I don’t want to sleep in an unfamiliar new place for a night and leave for a trip without being able to adjust. It’s weird. I might as well do it all at once when I get back and without being in your way.

‘Your’ means our, right? ... You know no one will care even if you wake us all up in the middle of the night to say goodbye.

I wouldn’t do that on purpose. I don’t want to do it by accident, either.

I’ll wait for you to arrive back! Mingyu says, earnestly, readable to a fault - he never learns, Wonwoo thinks. Or I guess to arrive for the first time! I’ll only set up my half of the room-

I won’t be gone long, Wonwoo says carefully. But thank you.

I’ll be waiting!

Thanks.)

 

 

“About?”

“It doesn’t matter. I don’t think you would want me to bring it up again. But you were honest with me. I liked that.”

“I regret it now,” he says as a quick defense.

Seungcheol laughs. “Doesn’t matter, it already happened.”

“Why are you mentioning this now?”

When Wonwoo turns to look at him, Seungcheol’s eyes are closed and his head leans against the window, slivers of light wandering across his face in intervals. It occurs to Wonwoo that it’s almost 3 and will be even later when Seungcheol arrives home. Maybe someone will have to carry him to bed. He’s so selfish.

“I think you should go see the ocean,” Seungcheol says. “They say it’s beautiful there. At least once.”

(He says he won’t bring it up and brings it up anyway. These are grounds for a lawsuit.) Maybe if Seungcheol had asked this of him last week the answer would have been a hard no. “Should I?”

“You don’t have to. But you might enjoy it, now.” (And there lies the distinction between life policing and advice.)

“I’ll miss you,” Wonwoo says, turning back to look outside, as the car exits the highway to the international terminal.

“Of course you will. I know you too well to need to ask.”

“You think you know me that well.” The van slows jarringly, maybe an involuntary reaction to the tensity. Wonwoo holds his breath over the speed bump.

“I mean I do. But I still don’t.”

The sound of someone putting their shoes on goes unnoticed. “Why did you come back?” Wonwoo asks. “To the dorm.”

“I never left.”

“Like, you were always-?”

“In the living room,” he says as a matter of fact and not a point of pride. Wonwoo is the one that asked, after all. “I’m glad we roomed together,” Seungcheol continues. “Thank you.”

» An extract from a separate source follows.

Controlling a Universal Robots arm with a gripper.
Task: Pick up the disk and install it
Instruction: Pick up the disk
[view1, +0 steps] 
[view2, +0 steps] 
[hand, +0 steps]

It happens too fast. Wonwoo thinks of nothing at all when he is pulled in for a hug across the aisle, seatbelts still fastened. Jinsu’s door opens and Wonwoo stumbles out of his, and then a third door opens as his closes. The overhang far above them can’t shield the cars from the pouring rain, so when Wonwoo shakes the water from his hair Jinsu has pulled his suitcase farther into the waiting area. Seungcheol stands on the other side of the van, the front bumper between them.

“Do you need help checking in?” he asks, standing still in the rain. It sounds awfully rhetorical. Wonwoo knows how to fly on his own. Jinsu knows how to do everything regardless.

“No,” Wonwoo answers, staring back.

“Then have a good trip,” Seungcheol says. “Ah, I’m so tired, I’ll drive the van around to wake up and save on parking. It’ll be our secret. Hyung, go and help Wonwoo.” Jinsu protests but Seungcheol swears on various possessions he’s not going to crash and make them file paperwork in the morning. “Goodbye Wonwoo,” he says again before getting into the driver’s seat and looking over the buttons. “Where’s the brake pedal...? Just kidding, seriously.”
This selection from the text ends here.